Although material 44 has been described above as preferably comprising a laminate of polypropylene weave and polybutylene film, it will be understood that the invention is not so limited. Depending upon the sifting characteristics of the contents, or if a moisture barrier is unnecessary, a liner may not be required. Virtually any woven material, either synthetic or natural, can be used for the outer layer providing it possesses the necessary strength. Such woven materials may include, for example, jute, cotton, polyester or polypropylene.

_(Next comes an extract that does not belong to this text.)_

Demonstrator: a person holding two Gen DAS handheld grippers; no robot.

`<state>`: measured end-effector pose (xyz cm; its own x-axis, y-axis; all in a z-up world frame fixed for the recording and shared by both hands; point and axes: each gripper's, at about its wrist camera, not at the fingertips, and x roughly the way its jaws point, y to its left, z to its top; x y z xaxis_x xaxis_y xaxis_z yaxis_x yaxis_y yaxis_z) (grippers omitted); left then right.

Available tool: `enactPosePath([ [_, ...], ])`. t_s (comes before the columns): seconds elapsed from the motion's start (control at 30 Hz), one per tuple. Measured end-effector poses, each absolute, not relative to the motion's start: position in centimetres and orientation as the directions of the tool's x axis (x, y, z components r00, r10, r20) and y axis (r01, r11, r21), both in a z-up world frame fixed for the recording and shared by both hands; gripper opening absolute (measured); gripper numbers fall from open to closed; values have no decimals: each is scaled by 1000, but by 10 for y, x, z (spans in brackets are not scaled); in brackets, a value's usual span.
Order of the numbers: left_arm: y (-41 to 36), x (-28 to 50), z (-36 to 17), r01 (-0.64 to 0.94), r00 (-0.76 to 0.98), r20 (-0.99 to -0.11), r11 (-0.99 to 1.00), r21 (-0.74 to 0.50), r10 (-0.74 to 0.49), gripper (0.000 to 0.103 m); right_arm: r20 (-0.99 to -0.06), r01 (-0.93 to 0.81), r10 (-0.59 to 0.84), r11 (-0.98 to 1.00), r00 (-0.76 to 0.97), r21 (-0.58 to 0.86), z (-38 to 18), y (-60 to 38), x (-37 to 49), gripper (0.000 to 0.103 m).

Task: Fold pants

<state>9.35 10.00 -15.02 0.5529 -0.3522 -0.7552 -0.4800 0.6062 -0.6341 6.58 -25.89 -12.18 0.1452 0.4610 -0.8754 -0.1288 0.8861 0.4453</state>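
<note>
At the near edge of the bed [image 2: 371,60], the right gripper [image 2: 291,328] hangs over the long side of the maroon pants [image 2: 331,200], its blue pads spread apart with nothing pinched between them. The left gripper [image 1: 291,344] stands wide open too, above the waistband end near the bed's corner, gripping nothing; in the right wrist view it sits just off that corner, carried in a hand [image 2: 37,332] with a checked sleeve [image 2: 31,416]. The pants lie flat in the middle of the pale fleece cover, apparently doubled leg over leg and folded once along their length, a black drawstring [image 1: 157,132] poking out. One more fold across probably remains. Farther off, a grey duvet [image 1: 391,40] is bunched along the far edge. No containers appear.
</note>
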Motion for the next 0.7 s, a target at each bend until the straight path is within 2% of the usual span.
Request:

Container portion 42 of receptacle 10 comprises a bottom 46 and side wall 49. Side wall 49 is formed by joining the edges of at least one panel of material 44, as is shown in FIG. 13. In the case of one panel of material 44, a rectangular piece is laid out and cut straight, which is to say that the cut lies substantially perpendicular to either the warp or fill of the material. The piece is rolled into a tube having a generally cylindrical configuration. The edges of the single panel of laminate material 44 comprising side wall 49 are connected by means of sewing. A seam, such as a plain seam 50, wherein adjacent pieces of material are joined by stitching the pieces along a line equidistant from the free edges, is sewn extending the length of the completed side wall 49. Seams having a more pleasing appearance can also be used, but are not required. If desired, more than one rectangular panel of material 44 may comprise side wall 49, provided that each piece is of substantially identical area. Preferably, no more than four like panels of material 44 will be used, thereby keeping the number of seams 50 therebetween to a minimum. Minimizing the number of seams in container portion 42 increases the structural integrity of receptacle 10. The lower edge of side wall 49 is then sewn about the periphery of bottom 46 to complete the construction of container portion 42. A plain seam 52 can be used; however, other more aesthetic seams can be used if desired.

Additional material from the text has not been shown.